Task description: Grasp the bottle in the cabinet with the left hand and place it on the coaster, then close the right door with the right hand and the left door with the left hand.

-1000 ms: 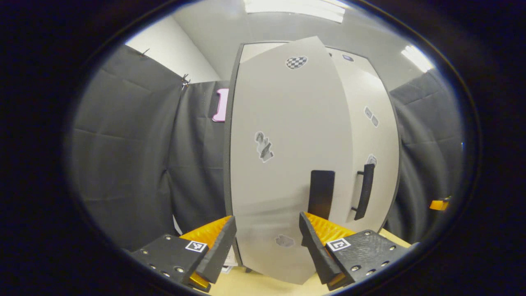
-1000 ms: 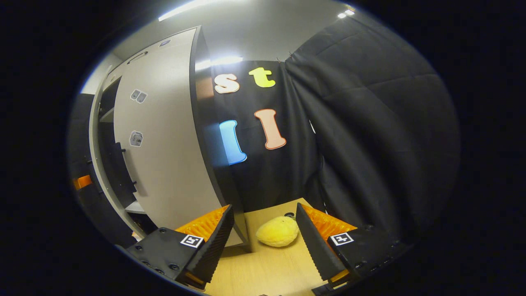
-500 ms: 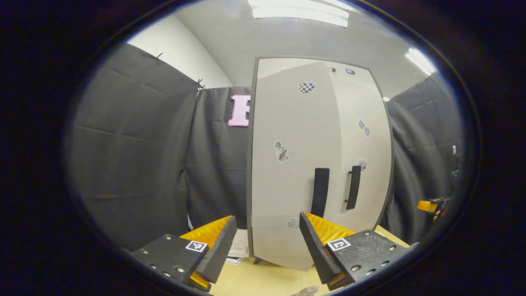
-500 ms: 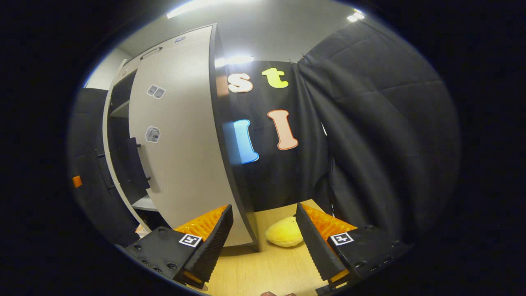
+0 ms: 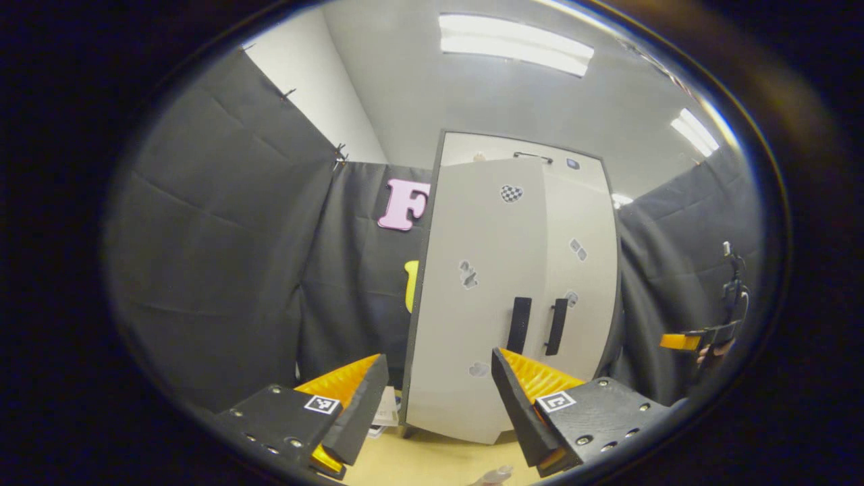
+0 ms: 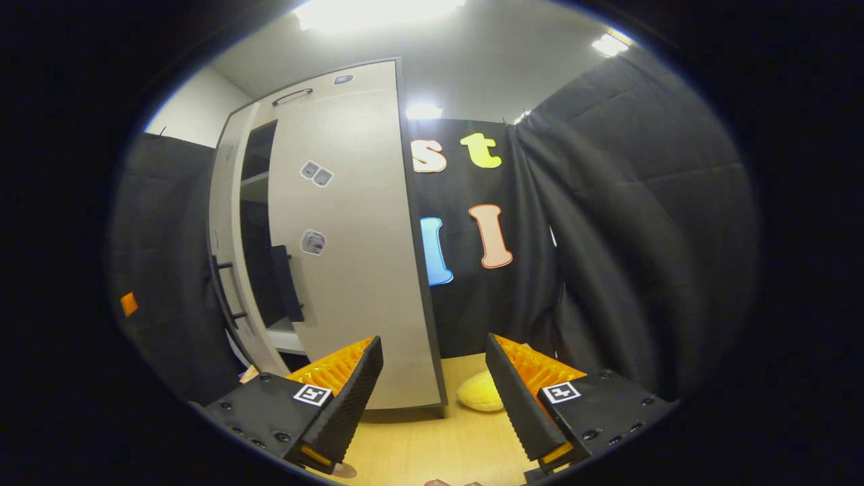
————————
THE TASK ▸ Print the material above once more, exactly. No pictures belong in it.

FINISHED EXERCISE ▸
Task description: Grasp the bottle in the cabinet with the left hand and place it on the coaster, then close the right door with the right hand and the left door with the left hand.

-1000 ms: 
-1000 ms: 
-500 ms: 
-500 ms: 
+0 ms: 
+0 ms: 

The exercise has no further content.